When you reach the line with "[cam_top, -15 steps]" in the records below, begin transcribing exactly and continue up to and including the line with "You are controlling", leaving out every picture.

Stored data
· · ·

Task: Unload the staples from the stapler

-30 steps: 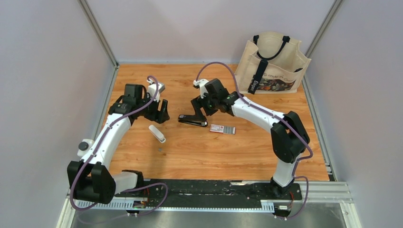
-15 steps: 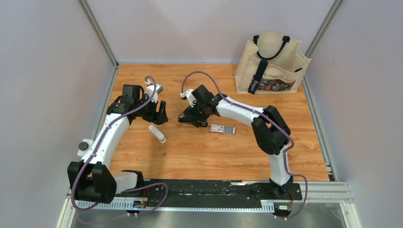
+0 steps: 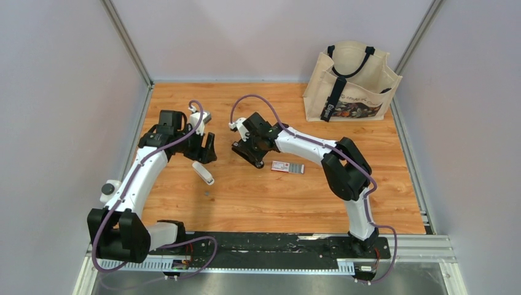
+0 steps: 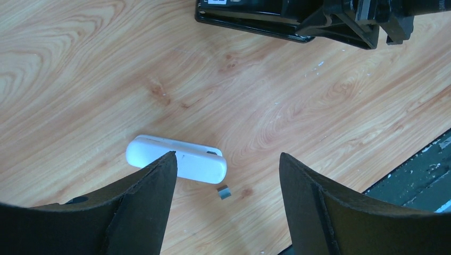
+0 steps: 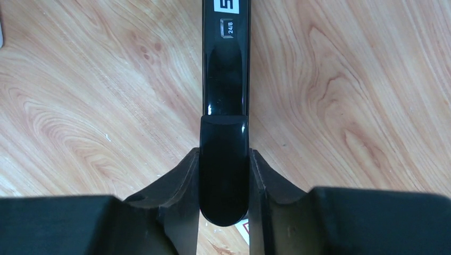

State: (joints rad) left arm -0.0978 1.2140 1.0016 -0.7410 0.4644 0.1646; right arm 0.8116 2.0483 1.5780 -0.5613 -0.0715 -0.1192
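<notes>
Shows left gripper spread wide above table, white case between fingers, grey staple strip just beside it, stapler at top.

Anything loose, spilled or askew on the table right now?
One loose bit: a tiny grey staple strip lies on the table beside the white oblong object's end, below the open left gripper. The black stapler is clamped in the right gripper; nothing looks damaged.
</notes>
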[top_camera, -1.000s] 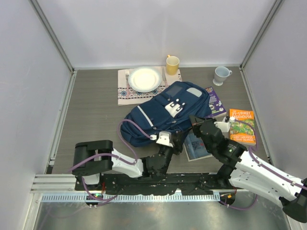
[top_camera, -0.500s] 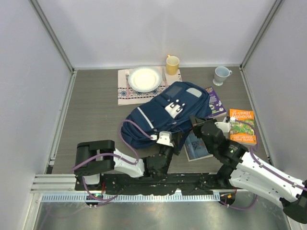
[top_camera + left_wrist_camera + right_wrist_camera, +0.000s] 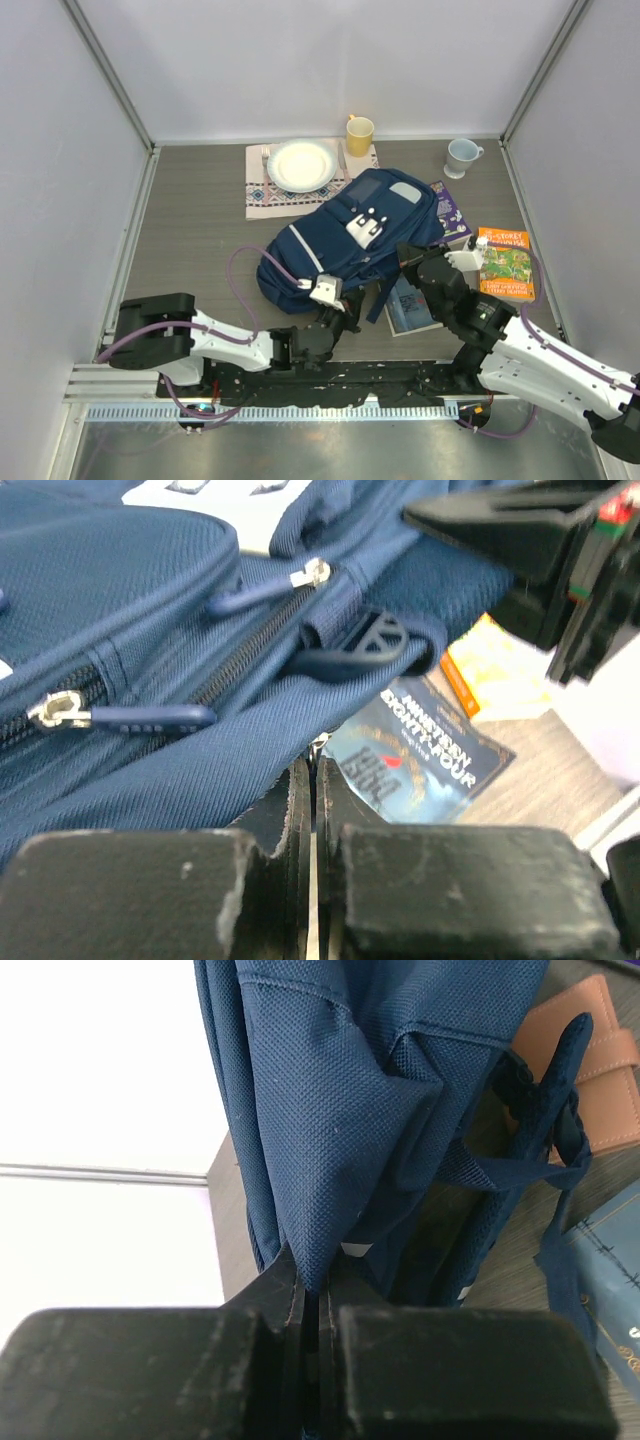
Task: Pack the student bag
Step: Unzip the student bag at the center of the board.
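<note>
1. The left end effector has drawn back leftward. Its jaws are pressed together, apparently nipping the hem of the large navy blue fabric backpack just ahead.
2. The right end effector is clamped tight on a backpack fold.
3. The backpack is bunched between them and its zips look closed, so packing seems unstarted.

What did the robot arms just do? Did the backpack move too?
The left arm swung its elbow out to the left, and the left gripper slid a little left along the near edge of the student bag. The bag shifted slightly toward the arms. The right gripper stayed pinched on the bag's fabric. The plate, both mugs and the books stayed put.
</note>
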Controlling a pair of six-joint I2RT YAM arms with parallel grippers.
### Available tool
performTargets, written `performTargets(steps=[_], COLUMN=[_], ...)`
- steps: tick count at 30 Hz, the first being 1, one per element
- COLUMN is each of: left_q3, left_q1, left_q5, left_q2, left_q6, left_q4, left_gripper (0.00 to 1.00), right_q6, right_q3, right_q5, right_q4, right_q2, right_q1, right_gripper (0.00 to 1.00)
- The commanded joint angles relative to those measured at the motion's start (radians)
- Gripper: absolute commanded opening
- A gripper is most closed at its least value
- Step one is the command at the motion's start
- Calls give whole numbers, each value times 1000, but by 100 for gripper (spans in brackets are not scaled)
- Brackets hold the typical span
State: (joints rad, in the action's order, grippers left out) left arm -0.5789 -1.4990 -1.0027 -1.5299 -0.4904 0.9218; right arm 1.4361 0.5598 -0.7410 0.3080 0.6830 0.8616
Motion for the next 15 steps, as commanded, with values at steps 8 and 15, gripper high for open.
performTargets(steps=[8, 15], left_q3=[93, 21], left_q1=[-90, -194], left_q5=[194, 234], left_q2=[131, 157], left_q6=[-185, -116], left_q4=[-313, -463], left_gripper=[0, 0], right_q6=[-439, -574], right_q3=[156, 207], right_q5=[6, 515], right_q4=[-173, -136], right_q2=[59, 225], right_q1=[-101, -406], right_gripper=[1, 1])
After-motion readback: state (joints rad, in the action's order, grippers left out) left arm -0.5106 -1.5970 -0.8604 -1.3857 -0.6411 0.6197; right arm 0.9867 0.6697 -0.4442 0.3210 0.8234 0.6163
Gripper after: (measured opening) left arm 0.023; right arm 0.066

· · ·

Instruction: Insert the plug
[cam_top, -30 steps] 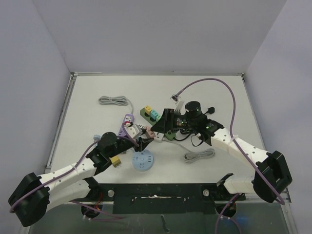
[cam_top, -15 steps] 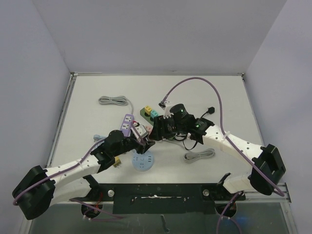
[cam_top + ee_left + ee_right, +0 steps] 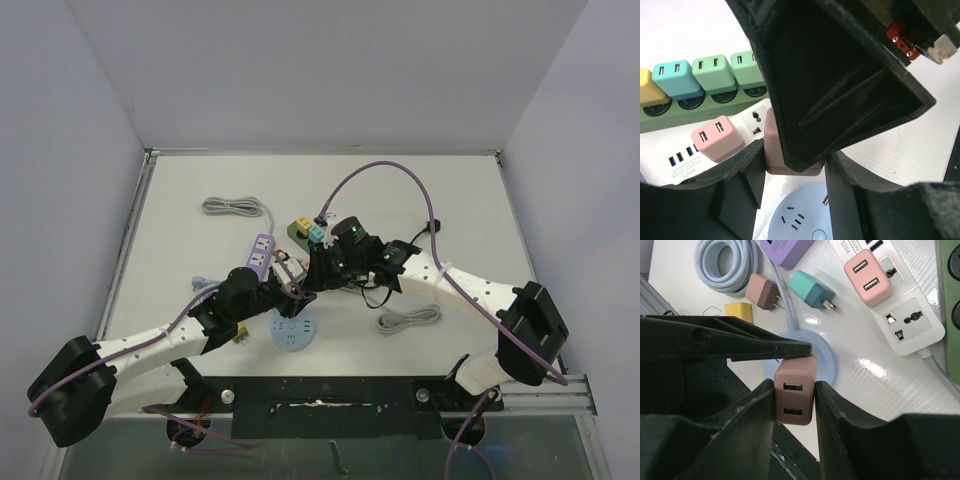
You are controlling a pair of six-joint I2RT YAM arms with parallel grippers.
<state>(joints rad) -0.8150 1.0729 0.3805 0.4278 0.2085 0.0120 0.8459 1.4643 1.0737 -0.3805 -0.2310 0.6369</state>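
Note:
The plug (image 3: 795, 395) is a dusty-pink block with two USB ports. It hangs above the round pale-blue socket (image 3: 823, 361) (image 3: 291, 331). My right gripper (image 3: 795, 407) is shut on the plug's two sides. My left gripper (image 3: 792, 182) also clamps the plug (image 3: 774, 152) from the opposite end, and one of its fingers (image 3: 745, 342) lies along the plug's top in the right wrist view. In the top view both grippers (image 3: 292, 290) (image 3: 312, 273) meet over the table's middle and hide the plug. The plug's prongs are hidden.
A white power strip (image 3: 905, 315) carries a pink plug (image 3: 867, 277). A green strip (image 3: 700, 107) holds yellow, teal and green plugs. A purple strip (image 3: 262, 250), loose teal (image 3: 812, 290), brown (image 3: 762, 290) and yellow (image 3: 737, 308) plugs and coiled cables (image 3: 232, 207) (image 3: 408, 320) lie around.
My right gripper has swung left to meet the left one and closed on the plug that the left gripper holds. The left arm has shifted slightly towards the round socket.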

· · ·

*Worked solution:*
[cam_top, -15 steps] 
[cam_top + ee_left + ee_right, +0 steps] 
You are controlling a pair of six-joint I2RT YAM arms with parallel grippers.

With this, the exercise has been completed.